Breitbart News reported that the California and New York, plus dozens of cities nationwide, passed $15 minimum wage laws over the next two years. The Democrat Party incorporated the Service Employees International Union’s Fight For $15 into its 2016 national platform, claiming that raising minimum wages would cut $1 trillion in federal, state and local government welfare costs.
In 2015, a study by the University of California Berkeley’s Institute for Research and Employment called the first phase of Seattle’s minimum wage hike, to $11 an hour, a success. The study found that despite conservatives warning that higher costs would cut jobs, Seattle’s employment rose.
But Breitbart News reported in August that Moody’s Credit Service as cautioned, “Simply showing that Seattle added jobs after the minimum wage hike does not disprove job losses.” Moody’s questioned what would have happened without the 20 percent increase.
Shortly thereafter, the University of Washington’s Jacob Vigdor reported that in a cost-benefit-analysis for the 2015 hike to $11 an hour, “the effects of dis-employment appear to be roughly offsetting the gain in hourly wage rates, leaving the earnings for the average low-wage worker unchanged.” UW suggested that “negative unintended consequences” may rise as businesses and workers have more time to adapt to the minimum wage ordinance.

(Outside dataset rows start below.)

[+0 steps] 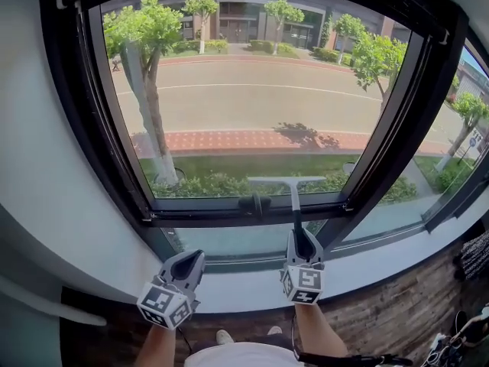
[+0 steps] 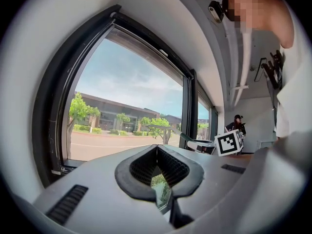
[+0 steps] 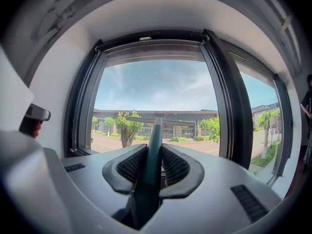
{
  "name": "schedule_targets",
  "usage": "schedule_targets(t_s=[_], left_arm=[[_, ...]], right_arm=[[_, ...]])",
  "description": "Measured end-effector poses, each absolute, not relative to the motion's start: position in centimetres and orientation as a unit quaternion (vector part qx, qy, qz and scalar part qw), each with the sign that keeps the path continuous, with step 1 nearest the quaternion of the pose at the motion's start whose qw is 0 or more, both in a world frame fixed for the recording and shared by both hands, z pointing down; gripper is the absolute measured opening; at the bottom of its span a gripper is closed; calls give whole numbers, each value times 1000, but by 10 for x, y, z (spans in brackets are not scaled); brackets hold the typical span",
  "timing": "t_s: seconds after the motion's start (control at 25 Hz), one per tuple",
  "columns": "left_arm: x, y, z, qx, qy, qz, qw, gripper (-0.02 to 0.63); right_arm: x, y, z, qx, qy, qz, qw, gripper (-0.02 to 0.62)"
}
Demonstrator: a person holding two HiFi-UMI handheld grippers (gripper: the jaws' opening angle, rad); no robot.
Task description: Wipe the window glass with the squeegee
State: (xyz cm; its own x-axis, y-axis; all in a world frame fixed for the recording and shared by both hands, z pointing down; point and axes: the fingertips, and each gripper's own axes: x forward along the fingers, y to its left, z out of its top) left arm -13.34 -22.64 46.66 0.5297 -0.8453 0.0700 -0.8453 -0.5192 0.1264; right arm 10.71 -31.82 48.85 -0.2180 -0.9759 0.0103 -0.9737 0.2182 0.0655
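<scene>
Green-handled squeegee (image 1: 287, 180) pinched in the right claw (image 1: 304, 239), shaft pointing straight ahead, blade crosswise low by the window glass (image 1: 252, 98); left claw (image 1: 188, 264) pressed together, empty.

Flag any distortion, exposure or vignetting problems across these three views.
Head view: the fisheye bows the window frame. Outdoors is sunlit, with a hard tree shadow, and the sill is dimmer. Left gripper view: heavy black vignette at the corners, and the left gripper fills the lower half. Right gripper view: same vignette. The squeegee clamped in the right gripper is backlit and dark, and outdoors is well exposed.
</scene>
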Motion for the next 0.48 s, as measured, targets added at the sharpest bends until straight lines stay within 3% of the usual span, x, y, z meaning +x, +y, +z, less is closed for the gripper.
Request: schedule_targets(t_s=[0.48], left_arm=[[-174, -218, 454, 854, -517, -24, 61, 17]], right_arm=[[63, -287, 379, 572, -812, -105, -49, 98]])
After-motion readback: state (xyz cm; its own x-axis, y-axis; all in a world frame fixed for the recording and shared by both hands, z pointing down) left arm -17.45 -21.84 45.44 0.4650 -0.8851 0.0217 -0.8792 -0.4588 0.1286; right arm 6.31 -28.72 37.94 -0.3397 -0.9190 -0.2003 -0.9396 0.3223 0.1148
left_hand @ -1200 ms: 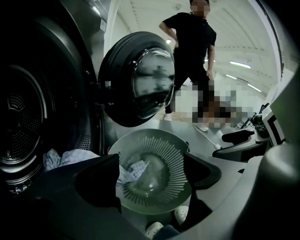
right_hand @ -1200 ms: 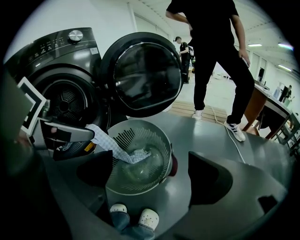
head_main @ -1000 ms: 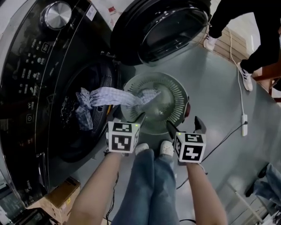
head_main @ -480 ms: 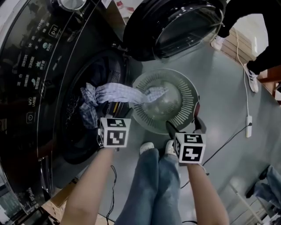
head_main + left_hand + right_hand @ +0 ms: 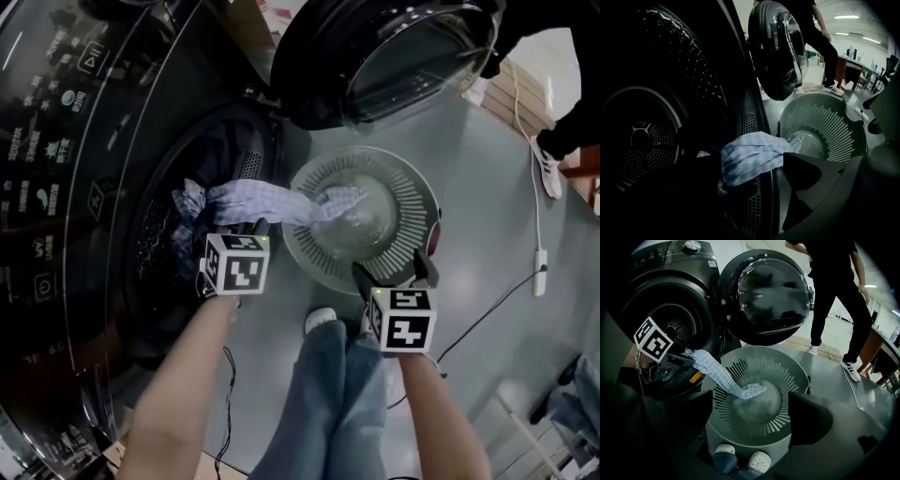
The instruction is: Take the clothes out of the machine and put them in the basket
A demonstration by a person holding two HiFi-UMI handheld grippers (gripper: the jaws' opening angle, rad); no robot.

Now, UW has published its cost-benefit analysis of Seattle’s 2016 second-phase minimum wage increase to $13 per hour at the highly-respected National Bureau of Economic Research.
Although Vigdor reiterated that UW’s first-phase analysis of the $11 an hour minimum wage hike generated “fairly imprecise estimates,” he stated that the 2016 second-phase minimum wage hike cost the average low-skilled worker in Seattle $125 per month due to employers slashing 14 million hours of work.
UW found that the average low-wage employee enjoyed $54 per month in higher earnings due to the $3.53 per hour increase associated with the second phase of Seattle’s minimum wage ordinance. But Seattle’s low-wage workers lost $179 a month on average due to job losses and reductions in hours worked. That amounts to $1,500 a year.
The University of Washington study has made an important contribution to the economics literature regarding the dis-employment consequences of government interfering with setting wages. But the study also makes Seattle the poster of child how liberals can hurt the poor.